Recorded data:
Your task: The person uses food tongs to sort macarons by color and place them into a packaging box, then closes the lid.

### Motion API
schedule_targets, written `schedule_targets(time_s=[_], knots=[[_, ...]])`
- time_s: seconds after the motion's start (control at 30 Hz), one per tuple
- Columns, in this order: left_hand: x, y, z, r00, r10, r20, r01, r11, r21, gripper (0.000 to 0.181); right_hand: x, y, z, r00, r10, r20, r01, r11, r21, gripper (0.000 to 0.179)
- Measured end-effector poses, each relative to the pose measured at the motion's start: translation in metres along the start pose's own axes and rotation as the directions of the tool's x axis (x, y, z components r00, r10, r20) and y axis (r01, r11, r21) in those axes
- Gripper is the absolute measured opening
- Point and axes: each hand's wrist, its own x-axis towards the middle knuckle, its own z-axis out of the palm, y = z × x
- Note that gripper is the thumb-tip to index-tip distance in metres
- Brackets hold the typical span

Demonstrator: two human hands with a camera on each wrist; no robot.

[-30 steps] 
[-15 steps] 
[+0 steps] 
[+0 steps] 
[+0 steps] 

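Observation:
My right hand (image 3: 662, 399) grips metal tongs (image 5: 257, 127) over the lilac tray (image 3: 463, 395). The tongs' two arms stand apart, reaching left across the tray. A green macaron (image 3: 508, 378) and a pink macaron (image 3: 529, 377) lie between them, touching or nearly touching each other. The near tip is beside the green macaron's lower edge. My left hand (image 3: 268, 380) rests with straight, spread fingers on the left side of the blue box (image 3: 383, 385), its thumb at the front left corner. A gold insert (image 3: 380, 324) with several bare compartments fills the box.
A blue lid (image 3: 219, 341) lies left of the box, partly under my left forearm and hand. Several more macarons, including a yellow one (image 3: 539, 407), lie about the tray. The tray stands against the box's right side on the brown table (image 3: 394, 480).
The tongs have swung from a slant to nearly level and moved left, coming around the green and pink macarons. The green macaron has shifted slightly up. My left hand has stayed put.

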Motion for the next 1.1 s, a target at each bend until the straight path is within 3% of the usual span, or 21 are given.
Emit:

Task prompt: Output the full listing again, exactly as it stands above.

Answer to this exercise:
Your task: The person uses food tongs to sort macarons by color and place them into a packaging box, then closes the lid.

### Motion API
schedule_targets, written `schedule_targets(time_s=[_], knots=[[_, ...]])`
- time_s: seconds after the motion's start (control at 30 Hz), one per tuple
- Columns, in this order: left_hand: x, y, z, r00, r10, r20, r01, r11, r21, gripper (0.000 to 0.181); right_hand: x, y, z, r00, r10, r20, r01, r11, r21, gripper (0.000 to 0.179)
- Measured end-effector poses, each relative to the pose measured at the motion's start: translation in metres along the start pose's own axes and rotation as the directions of the tool's x axis (x, y, z components r00, r10, r20) and y axis (r01, r11, r21) in those axes
- Gripper is the absolute measured opening
- Point and axes: each hand's wrist, its own x-axis towards the middle knuckle, its own z-axis out of the palm, y = z × x
- Note that gripper is the thumb-tip to index-tip distance in metres
- Brackets hold the typical span

Demonstrator: two human hands with a camera on each wrist; no robot.

[-30 steps] 
[-15 steps] 
[+0 steps] 
[+0 steps] 
[+0 steps] 

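Observation:
My right hand (image 3: 662, 399) grips metal tongs (image 5: 257, 127) over the lilac tray (image 3: 463, 395). The tongs' two arms stand apart, reaching left across the tray. A green macaron (image 3: 508, 378) and a pink macaron (image 3: 529, 377) lie between them, touching or nearly touching each other. The near tip is beside the green macaron's lower edge. My left hand (image 3: 268, 380) rests with straight, spread fingers on the left side of the blue box (image 3: 383, 385), its thumb at the front left corner. A gold insert (image 3: 380, 324) with several bare compartments fills the box.
A blue lid (image 3: 219, 341) lies left of the box, partly under my left forearm and hand. Several more macarons, including a yellow one (image 3: 539, 407), lie about the tray. The tray stands against the box's right side on the brown table (image 3: 394, 480).
The tongs have swung from a slant to nearly level and moved left, coming around the green and pink macarons. The green macaron has shifted slightly up. My left hand has stayed put.
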
Motion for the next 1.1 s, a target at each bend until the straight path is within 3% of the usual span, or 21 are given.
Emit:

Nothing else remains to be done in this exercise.